Using Data to Analyze a fix & flip

5 Replies

Couldn't help but notice a large part of being successful in house flipping is analyzing data. However, organizing this data is very time consuming.

What data aggregators are people using to find deals? I can build a spreadsheet myself but plugging everything into it takes a ton of time. Also finding out what has recently been sold, which markets have increased/decreased their time on market, gone up/down in price, and other factors seems like a daunting task manually.

Thanks all!

Brian

@Brian McWethy It's tough when you are starting out.  Rehab cost is probably the most time consuming.  The easy way out is to pay a trusted contractor for their time to go through the house and do a materials and labor bid/estimate on your scope of work.

Personally, I either do that or just ballpark the rehab myself.  I haven't got time to calculate everything out ad nauseum.  I just make sure there is plenty of margin so if I'm low, even by 30%, I'm still fine.  This takes experience, though.

Originally posted by @Larry T.:

@Brian McWethy It's tough when you are starting out.  Rehab cost is probably the most time consuming.  The easy way out is to pay a trusted contractor for their time to go through the house and do a materials and labor bid/estimate on your scope of work.

Personally, I either do that or just ballpark the rehab myself.  I haven't got time to calculate everything out ad nauseum.  I just make sure there is plenty of margin so if I'm low, even by 30%, I'm still fine.  This takes experience, though.
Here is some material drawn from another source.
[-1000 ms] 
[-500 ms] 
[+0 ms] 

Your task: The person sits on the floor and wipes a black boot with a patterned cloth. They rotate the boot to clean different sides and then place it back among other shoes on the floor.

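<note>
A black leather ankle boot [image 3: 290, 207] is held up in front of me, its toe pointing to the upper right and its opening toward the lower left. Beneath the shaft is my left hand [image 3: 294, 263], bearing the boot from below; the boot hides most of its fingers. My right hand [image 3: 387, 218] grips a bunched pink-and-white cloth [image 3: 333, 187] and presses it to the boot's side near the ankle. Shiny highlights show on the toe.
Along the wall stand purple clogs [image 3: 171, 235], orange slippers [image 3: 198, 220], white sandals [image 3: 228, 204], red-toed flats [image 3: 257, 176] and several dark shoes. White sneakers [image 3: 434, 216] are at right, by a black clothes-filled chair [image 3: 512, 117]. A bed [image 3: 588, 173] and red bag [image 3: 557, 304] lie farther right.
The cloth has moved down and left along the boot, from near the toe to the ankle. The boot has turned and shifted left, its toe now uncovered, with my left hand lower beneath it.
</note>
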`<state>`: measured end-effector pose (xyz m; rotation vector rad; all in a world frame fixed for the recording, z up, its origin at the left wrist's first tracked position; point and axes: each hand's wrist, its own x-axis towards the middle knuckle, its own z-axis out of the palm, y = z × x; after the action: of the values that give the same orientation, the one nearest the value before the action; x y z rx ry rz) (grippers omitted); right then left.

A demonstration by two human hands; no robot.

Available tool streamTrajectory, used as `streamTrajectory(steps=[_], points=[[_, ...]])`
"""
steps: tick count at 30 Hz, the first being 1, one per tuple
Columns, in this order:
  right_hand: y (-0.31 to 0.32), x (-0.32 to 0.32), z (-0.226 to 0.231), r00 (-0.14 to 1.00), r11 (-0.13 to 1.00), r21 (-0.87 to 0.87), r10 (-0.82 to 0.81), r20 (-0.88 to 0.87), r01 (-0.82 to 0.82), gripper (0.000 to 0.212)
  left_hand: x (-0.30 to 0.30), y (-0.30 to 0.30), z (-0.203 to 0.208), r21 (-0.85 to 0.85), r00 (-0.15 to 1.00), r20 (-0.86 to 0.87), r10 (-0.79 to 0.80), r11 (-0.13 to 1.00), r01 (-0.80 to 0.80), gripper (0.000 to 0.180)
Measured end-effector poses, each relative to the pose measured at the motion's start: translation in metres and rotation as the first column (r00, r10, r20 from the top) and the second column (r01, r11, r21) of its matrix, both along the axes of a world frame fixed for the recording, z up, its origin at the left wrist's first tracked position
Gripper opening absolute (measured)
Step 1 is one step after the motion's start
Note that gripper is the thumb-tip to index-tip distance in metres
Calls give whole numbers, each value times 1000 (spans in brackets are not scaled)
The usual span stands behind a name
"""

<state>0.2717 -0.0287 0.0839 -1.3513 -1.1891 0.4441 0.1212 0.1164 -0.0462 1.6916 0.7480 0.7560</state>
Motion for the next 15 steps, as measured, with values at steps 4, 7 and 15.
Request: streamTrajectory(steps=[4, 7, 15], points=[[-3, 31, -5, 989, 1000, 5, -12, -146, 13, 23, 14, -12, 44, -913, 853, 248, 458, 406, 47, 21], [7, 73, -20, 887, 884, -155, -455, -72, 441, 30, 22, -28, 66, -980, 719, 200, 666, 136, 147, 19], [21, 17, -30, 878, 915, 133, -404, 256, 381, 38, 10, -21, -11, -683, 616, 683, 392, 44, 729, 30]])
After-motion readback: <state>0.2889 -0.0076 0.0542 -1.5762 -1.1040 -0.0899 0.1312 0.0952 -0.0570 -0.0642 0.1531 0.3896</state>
 Thanks for the insight Larry. I'm not the OP but I have a follow up question. For someone who is starting out, paying someone with experience does seem like a good option. It gives you a chance to learn how its done and avoid costly mistakes. That being said, what is the best way to do this? Is it only during the inspection period or before making an offer?
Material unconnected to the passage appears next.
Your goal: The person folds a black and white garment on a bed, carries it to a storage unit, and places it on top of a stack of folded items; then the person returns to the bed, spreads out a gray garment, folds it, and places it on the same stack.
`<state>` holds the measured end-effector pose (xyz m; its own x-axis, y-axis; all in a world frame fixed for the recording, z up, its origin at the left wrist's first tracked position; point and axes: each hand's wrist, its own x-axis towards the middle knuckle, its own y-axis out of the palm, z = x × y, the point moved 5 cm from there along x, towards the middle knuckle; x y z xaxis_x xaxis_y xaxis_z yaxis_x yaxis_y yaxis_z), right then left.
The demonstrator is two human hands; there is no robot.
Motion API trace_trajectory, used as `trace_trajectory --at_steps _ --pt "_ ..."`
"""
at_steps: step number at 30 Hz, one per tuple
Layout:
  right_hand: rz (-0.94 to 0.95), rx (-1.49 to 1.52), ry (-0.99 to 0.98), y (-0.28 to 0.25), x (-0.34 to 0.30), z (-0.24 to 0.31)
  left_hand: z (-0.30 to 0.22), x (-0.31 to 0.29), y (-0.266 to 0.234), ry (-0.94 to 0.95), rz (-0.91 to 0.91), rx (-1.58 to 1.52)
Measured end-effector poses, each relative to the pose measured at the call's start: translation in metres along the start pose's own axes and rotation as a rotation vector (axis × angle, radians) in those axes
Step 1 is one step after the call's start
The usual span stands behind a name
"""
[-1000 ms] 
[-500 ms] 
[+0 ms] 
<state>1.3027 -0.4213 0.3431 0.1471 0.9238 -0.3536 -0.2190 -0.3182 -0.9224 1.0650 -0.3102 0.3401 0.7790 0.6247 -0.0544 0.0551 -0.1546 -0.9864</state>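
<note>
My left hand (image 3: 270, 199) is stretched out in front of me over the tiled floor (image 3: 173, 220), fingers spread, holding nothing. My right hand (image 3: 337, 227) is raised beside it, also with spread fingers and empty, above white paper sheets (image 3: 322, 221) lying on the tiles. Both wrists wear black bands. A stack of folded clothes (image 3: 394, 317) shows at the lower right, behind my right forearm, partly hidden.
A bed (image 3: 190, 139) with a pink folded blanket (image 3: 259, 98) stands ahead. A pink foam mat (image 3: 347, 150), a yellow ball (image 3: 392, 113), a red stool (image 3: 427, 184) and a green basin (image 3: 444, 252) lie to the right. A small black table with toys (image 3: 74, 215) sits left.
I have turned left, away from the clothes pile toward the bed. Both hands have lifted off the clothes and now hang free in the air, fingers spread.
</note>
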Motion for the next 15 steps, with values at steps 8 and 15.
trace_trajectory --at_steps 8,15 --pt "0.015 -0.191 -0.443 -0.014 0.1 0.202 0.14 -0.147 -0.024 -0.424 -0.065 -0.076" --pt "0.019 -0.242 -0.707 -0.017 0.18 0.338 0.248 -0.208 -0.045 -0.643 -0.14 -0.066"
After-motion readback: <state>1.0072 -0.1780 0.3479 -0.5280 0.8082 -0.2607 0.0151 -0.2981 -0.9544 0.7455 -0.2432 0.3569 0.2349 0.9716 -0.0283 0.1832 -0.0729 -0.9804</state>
@Patricio P. You don't want to pay someone for every house you look at.  You should have an idea that it might be a deal.  So you go through first.  If you are not worried about the property being scooped up, bring your contractor through first.  Otherwise, make your offer and bring your contractor through while the inspection is happening.
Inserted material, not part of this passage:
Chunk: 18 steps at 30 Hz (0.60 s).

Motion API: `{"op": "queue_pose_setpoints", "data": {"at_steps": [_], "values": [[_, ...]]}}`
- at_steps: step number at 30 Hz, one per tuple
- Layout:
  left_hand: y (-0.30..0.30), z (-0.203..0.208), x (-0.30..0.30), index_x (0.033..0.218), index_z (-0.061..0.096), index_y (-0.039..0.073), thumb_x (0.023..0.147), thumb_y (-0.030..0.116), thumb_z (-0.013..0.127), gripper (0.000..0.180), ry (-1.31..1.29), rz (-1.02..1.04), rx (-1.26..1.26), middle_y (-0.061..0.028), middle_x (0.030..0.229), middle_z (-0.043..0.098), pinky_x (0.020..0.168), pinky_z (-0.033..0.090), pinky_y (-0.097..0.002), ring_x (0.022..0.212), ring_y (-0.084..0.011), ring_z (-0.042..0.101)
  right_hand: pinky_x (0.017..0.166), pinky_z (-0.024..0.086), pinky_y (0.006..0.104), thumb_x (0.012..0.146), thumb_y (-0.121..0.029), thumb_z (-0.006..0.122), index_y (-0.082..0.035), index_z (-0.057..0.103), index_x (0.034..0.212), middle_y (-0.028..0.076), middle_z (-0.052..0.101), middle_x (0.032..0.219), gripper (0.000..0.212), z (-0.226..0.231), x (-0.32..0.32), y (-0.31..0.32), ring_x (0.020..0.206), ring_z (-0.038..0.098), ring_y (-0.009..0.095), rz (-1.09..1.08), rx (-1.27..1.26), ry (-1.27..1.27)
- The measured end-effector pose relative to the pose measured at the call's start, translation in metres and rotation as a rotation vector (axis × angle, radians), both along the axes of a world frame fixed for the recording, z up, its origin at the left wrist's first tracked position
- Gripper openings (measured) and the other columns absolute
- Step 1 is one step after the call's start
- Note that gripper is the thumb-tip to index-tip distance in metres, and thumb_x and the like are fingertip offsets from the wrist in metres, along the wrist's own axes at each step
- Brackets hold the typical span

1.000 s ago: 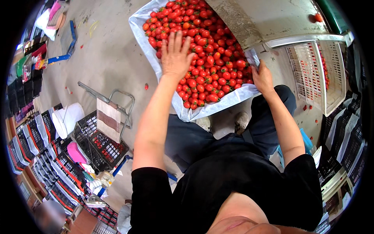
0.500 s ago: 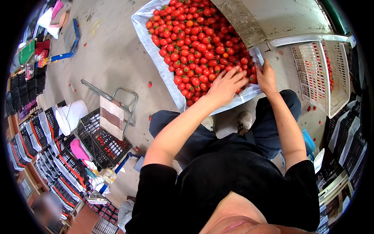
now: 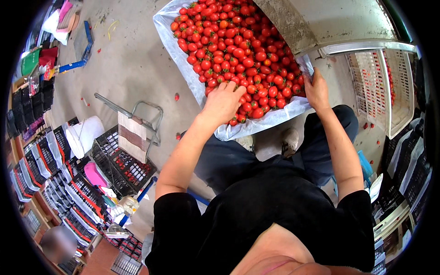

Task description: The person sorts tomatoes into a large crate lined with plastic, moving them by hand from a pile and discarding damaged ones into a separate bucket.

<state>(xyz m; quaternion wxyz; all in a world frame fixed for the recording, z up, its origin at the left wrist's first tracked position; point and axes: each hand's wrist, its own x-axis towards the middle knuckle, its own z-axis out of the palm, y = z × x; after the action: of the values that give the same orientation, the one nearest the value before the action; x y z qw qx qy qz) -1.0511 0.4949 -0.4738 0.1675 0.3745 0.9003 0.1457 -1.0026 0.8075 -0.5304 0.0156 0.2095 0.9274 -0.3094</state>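
As left hand (image 3: 222, 103) touches tomatoes (image 3: 239, 52) | fingertips obscured | white liner (image 3: 175, 42) cropped above

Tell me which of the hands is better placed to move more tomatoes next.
Probably the left hand: its fingers are on the tomatoes. The right hand is at the liner's right edge, beside the heap.

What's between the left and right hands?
Head view: tomatoes fill most of the stretch from the left hand, then the white liner's edge at the right hand.
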Motion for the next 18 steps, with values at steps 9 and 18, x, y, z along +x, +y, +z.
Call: {"op": "queue_pose_setpoints", "data": {"at_steps": [9,18], "values": [[-0.030,0.006,0.009,0.127,0.054,0.005,0.088,0.018,0.065,0.043,-0.201,0.150,-0.021,-0.0156,0.111,0.064,0.086,0.050,-0.0470,0.104,-0.0357,0.061,0.069,0.048,0.0555,0.090,-0.020,0.063,0.000,0.050,0.102,0.026,0.064,0.083,0.026,0.002,-0.004,0.001,0.080,0.061,0.049,-0.003,0.024,-0.002],[-0.048,-0.026,-0.057,0.155,0.019,0.008,0.082,0.029,0.074,0.094,0.186,0.702,0.010,-0.0309,0.158,0.010,0.115,0.020,-0.0608,0.144,-0.0532,0.014,0.063,0.047,0.0569,0.092,-0.020,0.062,-0.002,0.048,0.098,0.028,0.063,0.078,0.024,-0.016,0.002,0.000,0.075,0.061,0.049,0.028,0.020,0.016]]}}
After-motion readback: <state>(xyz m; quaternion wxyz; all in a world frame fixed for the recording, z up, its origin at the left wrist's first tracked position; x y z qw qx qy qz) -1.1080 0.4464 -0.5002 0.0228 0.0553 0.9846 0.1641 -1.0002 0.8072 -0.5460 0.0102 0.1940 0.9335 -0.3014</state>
Originally posted by @Larry T.:

@Patricio P. You don't want to pay someone for every house you look at.  You should have an idea that it might be a deal.  So you go through first.  If you are not worried about the property being scooped up, bring your contractor through first.  Otherwise, make your offer and bring your contractor through while the inspection is happening.

Thanks for your response Larry. If you are someone who lacks experience in estimating rehab costs yet you can reasonably predict ARV and calculate the discount you want to buy at, is there a method for doing a rough estimate of rehab costs such as using avg. rehab cost per square foot for your farm? How common is it to get a property under contract and then drastically change the purchase price based on a more thorough analysis of the rehab costs during the due diligence period?

@Patricio P. First, I rarely change my price after bringing through a contractor. In fact, I think I never have. I just changed based on ARV when I did further analysis recently.

For ballparking it, ask these questions of your trusted contractor.   Figure out what a typical house size in your area is.  For me it is 1,500 sqft.  Then ask, how much to paint an entire interior?  How much to remodel a kitchen?  How much for a bath?  Windows?  Roof?  Etc.

You'll develop at least an idea.  Say a total gut of the interior, plus roof, siding, windows is $70K.  Does the house look like it needs half of that?  Ballpark it at $40K to be safe.  You're not likely $30K off.  Maybe $10K off.

Just start doing it.  Your biggest problem will be finding a contractor whom you can trust, and who is reasonably pricing, reliable, and responsive.